--- The task ---
Produce an exact copy of the listing.

--- Data section ---
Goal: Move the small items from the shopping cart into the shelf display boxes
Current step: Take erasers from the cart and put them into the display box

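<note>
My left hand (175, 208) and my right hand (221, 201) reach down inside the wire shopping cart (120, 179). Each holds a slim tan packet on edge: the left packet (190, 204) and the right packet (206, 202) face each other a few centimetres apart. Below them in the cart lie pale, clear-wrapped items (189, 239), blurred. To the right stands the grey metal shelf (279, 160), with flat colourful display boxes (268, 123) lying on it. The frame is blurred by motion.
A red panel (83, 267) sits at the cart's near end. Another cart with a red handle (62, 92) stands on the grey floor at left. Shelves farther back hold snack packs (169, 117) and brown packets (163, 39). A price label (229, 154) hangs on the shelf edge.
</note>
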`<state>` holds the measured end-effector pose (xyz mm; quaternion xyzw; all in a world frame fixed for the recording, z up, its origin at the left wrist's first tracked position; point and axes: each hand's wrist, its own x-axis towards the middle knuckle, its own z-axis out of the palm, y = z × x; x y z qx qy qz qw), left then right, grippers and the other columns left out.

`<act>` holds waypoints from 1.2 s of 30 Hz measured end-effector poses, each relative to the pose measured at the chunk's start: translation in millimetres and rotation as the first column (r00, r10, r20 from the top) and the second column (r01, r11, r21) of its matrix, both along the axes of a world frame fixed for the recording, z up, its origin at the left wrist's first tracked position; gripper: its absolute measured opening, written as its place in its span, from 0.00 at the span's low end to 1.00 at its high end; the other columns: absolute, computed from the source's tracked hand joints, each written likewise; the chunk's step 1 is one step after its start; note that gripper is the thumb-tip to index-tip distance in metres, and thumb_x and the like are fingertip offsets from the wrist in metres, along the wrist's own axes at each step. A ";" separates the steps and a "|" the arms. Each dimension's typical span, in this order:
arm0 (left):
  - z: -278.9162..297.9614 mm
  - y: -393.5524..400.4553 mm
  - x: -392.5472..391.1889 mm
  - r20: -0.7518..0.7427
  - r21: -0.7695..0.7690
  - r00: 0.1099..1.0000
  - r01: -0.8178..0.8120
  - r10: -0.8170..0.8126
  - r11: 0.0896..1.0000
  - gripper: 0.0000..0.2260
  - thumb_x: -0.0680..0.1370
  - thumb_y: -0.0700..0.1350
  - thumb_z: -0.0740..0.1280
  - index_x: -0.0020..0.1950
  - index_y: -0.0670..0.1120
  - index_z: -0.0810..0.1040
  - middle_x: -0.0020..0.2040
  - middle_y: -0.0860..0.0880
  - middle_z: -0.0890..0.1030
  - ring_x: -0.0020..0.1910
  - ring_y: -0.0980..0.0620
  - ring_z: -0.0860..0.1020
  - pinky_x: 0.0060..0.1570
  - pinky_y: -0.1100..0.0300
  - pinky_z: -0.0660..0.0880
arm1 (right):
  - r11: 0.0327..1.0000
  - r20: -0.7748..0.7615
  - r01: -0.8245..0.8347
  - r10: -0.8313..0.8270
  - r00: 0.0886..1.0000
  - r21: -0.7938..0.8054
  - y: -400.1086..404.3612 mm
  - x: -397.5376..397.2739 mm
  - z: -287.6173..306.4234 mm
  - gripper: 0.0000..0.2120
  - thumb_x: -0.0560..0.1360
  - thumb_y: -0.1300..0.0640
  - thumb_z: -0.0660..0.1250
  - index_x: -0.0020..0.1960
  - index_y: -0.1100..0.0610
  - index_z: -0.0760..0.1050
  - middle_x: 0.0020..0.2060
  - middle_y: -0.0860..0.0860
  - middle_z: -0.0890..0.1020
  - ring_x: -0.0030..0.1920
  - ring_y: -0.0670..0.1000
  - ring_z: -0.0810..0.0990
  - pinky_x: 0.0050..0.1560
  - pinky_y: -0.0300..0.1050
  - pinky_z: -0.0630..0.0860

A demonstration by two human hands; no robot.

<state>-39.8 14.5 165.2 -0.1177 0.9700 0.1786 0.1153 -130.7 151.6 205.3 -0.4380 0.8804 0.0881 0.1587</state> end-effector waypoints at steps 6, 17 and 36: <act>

--- Response ---
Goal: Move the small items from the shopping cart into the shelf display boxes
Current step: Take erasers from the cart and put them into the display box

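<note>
My left hand (175, 208) and my right hand (221, 201) reach down inside the wire shopping cart (120, 179). Each holds a slim tan packet on edge: the left packet (190, 204) and the right packet (206, 202) face each other a few centimetres apart. Below them in the cart lie pale, clear-wrapped items (189, 239), blurred. To the right stands the grey metal shelf (279, 160), with flat colourful display boxes (268, 123) lying on it. The frame is blurred by motion.
A red panel (83, 267) sits at the cart's near end. Another cart with a red handle (62, 92) stands on the grey floor at left. Shelves farther back hold snack packs (169, 117) and brown packets (163, 39). A price label (229, 154) hangs on the shelf edge.
</note>
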`<state>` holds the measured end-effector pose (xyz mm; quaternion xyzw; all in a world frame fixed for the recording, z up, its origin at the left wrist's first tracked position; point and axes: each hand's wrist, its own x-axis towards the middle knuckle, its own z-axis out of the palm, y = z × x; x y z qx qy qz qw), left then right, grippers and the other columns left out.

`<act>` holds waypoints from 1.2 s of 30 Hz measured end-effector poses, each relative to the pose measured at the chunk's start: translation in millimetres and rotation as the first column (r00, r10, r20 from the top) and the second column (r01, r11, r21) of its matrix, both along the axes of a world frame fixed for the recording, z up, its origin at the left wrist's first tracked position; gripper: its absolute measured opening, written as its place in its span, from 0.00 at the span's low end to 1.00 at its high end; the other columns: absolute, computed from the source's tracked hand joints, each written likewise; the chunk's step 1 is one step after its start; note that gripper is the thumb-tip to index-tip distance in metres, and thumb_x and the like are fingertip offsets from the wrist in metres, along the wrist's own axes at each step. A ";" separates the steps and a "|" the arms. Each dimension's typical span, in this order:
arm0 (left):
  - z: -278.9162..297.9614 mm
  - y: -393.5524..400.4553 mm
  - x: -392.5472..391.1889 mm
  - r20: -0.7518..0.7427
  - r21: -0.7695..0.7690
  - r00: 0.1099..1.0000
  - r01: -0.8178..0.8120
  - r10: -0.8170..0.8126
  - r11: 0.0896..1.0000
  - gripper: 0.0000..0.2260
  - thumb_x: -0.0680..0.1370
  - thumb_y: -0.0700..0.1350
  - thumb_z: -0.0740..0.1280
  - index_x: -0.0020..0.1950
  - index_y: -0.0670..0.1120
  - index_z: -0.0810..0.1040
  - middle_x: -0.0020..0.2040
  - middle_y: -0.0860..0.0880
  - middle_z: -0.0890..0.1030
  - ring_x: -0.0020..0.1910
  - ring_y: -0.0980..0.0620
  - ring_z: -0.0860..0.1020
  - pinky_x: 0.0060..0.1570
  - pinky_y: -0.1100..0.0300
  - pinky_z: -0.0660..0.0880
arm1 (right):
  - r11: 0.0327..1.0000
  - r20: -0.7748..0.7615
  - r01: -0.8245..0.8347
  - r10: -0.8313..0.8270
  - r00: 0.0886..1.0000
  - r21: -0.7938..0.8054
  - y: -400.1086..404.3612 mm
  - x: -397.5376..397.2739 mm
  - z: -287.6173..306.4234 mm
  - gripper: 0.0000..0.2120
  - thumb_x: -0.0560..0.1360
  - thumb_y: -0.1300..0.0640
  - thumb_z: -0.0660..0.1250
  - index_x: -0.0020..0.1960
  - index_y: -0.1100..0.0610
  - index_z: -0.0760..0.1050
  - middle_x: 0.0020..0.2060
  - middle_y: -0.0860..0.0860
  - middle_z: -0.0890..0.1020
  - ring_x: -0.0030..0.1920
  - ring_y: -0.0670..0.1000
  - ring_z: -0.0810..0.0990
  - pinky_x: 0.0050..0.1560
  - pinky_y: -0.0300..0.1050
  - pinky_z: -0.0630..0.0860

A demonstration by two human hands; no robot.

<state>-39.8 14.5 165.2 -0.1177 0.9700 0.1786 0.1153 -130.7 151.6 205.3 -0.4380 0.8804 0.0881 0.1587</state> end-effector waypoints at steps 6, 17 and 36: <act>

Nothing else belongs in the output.